I recall a scene in a movie (don’t recall its title, unfortunately) where a pop star, on stage, asks his frenzied fans (a lot of them!), ‘Do you love me?’.
He actually shouts this in his mike and his question booms into the stadium. The fans, understandably, scream back, ‘YES!!!’.
The star continues to sing and entertain his fans.
Does this sound vain? Of course, but it goes well with the image of a self-obsessed, hugely popular pop star, I suppose.
Now, cut to a well-referenced report on Facebook engagement by Momentus Media.
Around the same time in 2011, Momentus Media released a report titled, ‘Engagement & Interaction – A scientific approach to Facebook marketing’ (PDF). The report analyzed top 20,000 Facebook Pages and arrived at a lot of helpful conclusions to increase engagement via brand pages on Facebook.
One of them goes,
Asking users to “Like” gets an average of 216% increase in interaction rate
So for Facebook page admins, using a “Like” call to action is definitely an effective way significantly boost your interaction rate.
Not just Momentus Media; there are many other reports and opinions which say the same thing in different ways. A recent Mashable piece, for instance says,
Don’t be coy with your call-to-action. Be clear and blatantly tell your fans to “like,” comment or share your post. You’ll be surprised what can you get if you just ask. These actions generate reach, since they’ll end up in their friends’ news feeds.
So, the question: does asking fans explicitly to ‘Like’ an update seem as vain as the pop star’s call-out to his fans, above?
Part two… does it even matter if it is vain (or not)?
I completely buy the call-to-action part in anything you post for a TG. Advertisements have call-to-action.
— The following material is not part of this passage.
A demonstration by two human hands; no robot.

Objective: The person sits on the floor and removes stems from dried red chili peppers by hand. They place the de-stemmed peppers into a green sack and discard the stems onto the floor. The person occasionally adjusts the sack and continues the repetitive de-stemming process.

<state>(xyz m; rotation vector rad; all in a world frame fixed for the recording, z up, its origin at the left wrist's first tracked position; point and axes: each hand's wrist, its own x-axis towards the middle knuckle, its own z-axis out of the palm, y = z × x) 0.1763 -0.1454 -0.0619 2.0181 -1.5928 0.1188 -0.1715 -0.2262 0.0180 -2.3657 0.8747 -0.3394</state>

Press releases do too.
If I were to possibly connect the ‘Click Like if you…’ callout by brands on Facebook to a television commercial, it may look like this,
TVC plays and at the end of it, there’s a message ‘Send us an email/text message if you liked this advertisement’… instead of the actual call-to-action, which in most normal circumstances gives details about where to purchase the product advertised or a destination (offline/online) to get more information.
You get the difference?
There IS a difference between a call-to-action to offer feedback for the message vs. a call-to-action to help the brand/product in a more useful manner.
But I do understand the purpose of the former. In a platform like Facebook, as the Mashable article explains, a Like means access to that Liker’s (!) friends via his timeline. And that is the viral holy grail of social media. The assumption there is simple – the more people exposed to your brand’s message (via the Facebook update), the more the chances of more and more people landing on your Facebook page… liking it, engaging with it and eventually helping the brand monetarily (a purchase, consideration to purchase etc.).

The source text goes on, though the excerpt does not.